Rodolfo se levantó y se dirigió mecánicamente a la cocina, como si obedeciera órdenes ajenas a su voluntad. La verdad era que él ya no parecía él. Su voluntad estaba dirigida únicamente por su cerebro dañado, guiado por los dictados de su subconsciente. Se podría decir que ya no sabía lo que hacía. Parecía hacer caso omiso al mundo real. Con el cuchillo en la mano iba deambulando de un sitio a otro de la casa. Su conciencia febril le hacía ver a Black por cualquier parte de la casa. Y en ocasiones, movía el cuchillo hacia no se sabía dónde, como si realmente estuviese acuchillando a su otrora gato. Entonces, de repente, se quedaba quieto, como si estuviera catatónico. Y tras un tiempo indeterminado, continuaba con sus quimeras.

Así estuvo mucho tiempo, hasta la tarde. De repente, el timbre sonó, pero en su imaginación perturbada, Rodolfo creía oír que algo o alguien daba golpes a la puerta, continuos golpes. El timbre volvió a sonar. Y esta vez Rodolfo abrió. Delante de él un gato negro le observaba. Rodolfo —Gatuno— lo miró a su vez con un odio indescriptible y le gritó:

—Gato maldito, ¡te mataré! ¡Ya te maté una vez, pero volveré a hacerlo, si es necesario!

—¡No! Rodolfo, ¡Soy Rufina! Por favor, ¡déjame entrar! —dijo el gato, implorando—Nunca pretendí hacerte daño. No pensaba lo que hacía. Por favor ¡perdóname! He oído que estás sufriendo mucho… es por mi… mi culpa.

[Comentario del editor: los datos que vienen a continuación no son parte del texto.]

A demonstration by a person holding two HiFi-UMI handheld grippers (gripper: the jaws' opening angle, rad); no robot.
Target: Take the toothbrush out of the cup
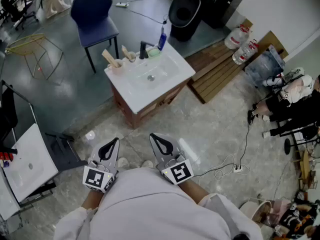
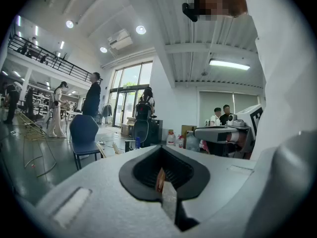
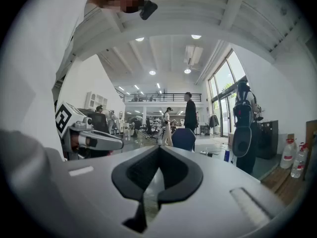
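Note:
A white washbasin cabinet (image 1: 150, 91) stands a few steps ahead of me on the floor. At its back left corner is a pale cup (image 1: 116, 66) with a wooden-handled toothbrush (image 1: 109, 57) leaning out of it. A second cup with a brush (image 1: 129, 55) stands beside it. My left gripper (image 1: 114, 142) and right gripper (image 1: 154, 137) are held close to my body, far short of the basin, both shut with nothing in them. In the left gripper view the jaws (image 2: 159, 150) meet at the tip, as do those in the right gripper view (image 3: 158, 149).
A black tap (image 1: 144, 49), a blue bottle (image 1: 162, 39) and a green item (image 1: 153, 52) sit along the basin's back. A blue chair (image 1: 93, 14) stands behind it, a wooden pallet (image 1: 220, 69) with water bottles (image 1: 242, 43) to the right. A cable and power strip (image 1: 238, 169) lie on the floor. People stand in the distance.

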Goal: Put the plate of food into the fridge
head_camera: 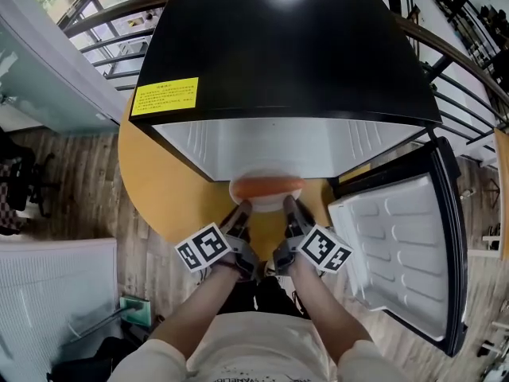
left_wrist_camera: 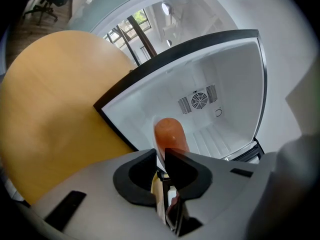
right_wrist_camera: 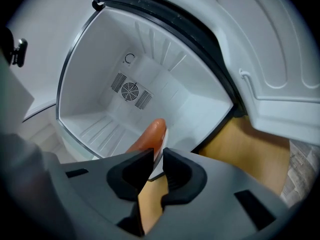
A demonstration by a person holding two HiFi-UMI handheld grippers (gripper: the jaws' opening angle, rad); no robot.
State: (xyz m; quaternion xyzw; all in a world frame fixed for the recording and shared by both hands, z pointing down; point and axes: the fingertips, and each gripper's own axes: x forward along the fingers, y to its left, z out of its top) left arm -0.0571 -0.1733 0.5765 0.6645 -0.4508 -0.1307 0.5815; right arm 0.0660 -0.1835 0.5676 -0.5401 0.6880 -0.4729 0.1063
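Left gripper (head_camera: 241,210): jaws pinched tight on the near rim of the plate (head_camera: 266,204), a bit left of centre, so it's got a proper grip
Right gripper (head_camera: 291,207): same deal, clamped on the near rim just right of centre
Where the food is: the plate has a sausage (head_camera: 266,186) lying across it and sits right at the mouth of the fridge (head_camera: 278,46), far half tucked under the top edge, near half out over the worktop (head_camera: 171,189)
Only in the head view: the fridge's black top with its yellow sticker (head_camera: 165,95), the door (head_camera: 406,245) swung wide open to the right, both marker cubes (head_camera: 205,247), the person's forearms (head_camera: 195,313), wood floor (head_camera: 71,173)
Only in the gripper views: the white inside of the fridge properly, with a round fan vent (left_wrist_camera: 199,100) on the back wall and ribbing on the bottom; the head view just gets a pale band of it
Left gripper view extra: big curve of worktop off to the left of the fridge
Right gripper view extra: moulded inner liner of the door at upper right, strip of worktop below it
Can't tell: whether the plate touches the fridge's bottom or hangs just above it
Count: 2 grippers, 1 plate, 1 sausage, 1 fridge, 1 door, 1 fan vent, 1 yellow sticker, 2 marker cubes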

—¡Tú no me engañas, gato infernal! Y diciendo estas palabras, apretó con fuerza el cuchillo y lo levantó, dispuesto a atacar con él a aquel gato.

—¡No! ¡Qué haces, Rodolfo! ¿No ves que soy Rufina? —le imploraba el gato.

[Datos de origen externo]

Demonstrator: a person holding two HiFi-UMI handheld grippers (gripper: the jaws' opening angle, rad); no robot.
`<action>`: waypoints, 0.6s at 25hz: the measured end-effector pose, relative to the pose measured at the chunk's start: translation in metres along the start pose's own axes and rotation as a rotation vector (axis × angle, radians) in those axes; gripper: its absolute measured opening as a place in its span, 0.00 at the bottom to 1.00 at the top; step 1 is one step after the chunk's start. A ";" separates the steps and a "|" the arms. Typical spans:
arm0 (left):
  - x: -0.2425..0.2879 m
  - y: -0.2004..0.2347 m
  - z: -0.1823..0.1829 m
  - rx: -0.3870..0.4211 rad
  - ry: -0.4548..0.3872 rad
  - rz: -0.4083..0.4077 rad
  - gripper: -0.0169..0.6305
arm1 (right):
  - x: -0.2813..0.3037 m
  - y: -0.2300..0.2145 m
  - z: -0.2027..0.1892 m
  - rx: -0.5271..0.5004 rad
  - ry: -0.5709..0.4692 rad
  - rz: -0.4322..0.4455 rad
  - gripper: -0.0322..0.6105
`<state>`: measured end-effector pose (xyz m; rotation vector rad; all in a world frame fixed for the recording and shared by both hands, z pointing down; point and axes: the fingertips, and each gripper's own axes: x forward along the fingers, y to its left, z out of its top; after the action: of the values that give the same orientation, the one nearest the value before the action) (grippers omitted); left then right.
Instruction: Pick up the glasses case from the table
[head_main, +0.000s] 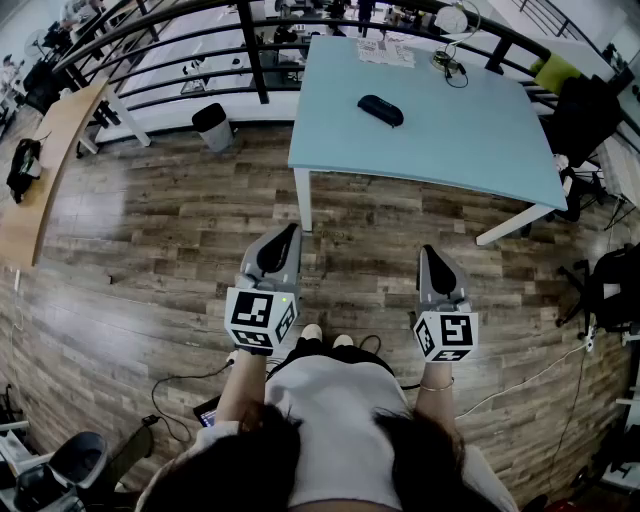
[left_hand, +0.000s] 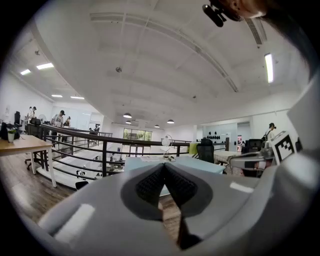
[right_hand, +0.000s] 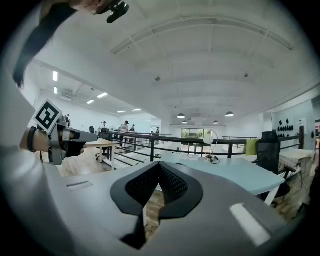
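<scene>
While both tools hang over the wood floor (head_main: 150, 220) in the lower half of the head view, I log the surroundings first. A light blue table (head_main: 450, 150) on white legs fills the upper centre and right of the frame. The glasses case (head_main: 381, 110), dark and oblong, lies flat on its top, toward the far left part. Papers (head_main: 386, 52) and a small device with cables (head_main: 450, 66) sit at the table's far edge, well apart from the case. A black railing (head_main: 250, 50) runs behind the table across the top of the frame, with a grey bin (head_main: 212, 127) at its foot, left of the table. A wooden desk (head_main: 40, 180) carrying a black bag (head_main: 22, 168) lies at the left edge, and a black chair (head_main: 585, 115) at the upper right. Only floor and the table's near edge lie between the tools and the case.

From the two gripper views I cannot make out the case with confidence: each body covers the lower frame, and the tabletop shows only as a thin edge-on strip.

The left gripper (head_main: 292, 230) points toward the table with its tips meeting and nothing between the pads. The right gripper (head_main: 428, 250) is likewise fully closed and empty, and both are well apart from the case.
</scene>
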<state>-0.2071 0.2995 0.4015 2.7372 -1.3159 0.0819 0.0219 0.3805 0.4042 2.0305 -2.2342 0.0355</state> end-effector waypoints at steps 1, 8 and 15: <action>-0.001 -0.002 -0.001 0.009 0.001 0.009 0.11 | -0.003 -0.002 -0.002 0.003 0.000 0.001 0.05; -0.008 -0.025 -0.009 0.039 0.013 0.055 0.11 | -0.021 -0.024 -0.014 0.024 0.005 0.021 0.05; 0.006 -0.038 -0.019 0.047 0.049 0.065 0.11 | -0.018 -0.040 -0.027 0.052 0.024 0.051 0.06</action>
<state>-0.1740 0.3205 0.4183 2.7118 -1.4080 0.1858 0.0650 0.3975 0.4266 1.9872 -2.2935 0.1230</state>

Pero era demasiado tarde, Rodolfo clavó con fuerza descomunal varias veces el cuchillo en la garganta del animal, hasta que este cayó muerto a sus pies, junto a la puerta. Rodolfo retrocedió unos pasos para mirar con satisfacción el cuerpo inerte y se quedó sentado allí. Momentos más tarde, un par de agentes de policía, alertados por algunos vecinos de los pisos superiores que habían escuchado los ruidos violentos en el edificio aquella tarde, subían escaleras arriba hasta el primer piso. Lo que vieron fue el cuerpo tendido en el suelo, junto a la puerta, de una mujer. Tenía varias cuchilladas en la garganta. Sentado a su lado se hallaba Rodolfo, sonriendo, tranquilo como desde hacía meses no lo había estado. Aliviado. Feliz.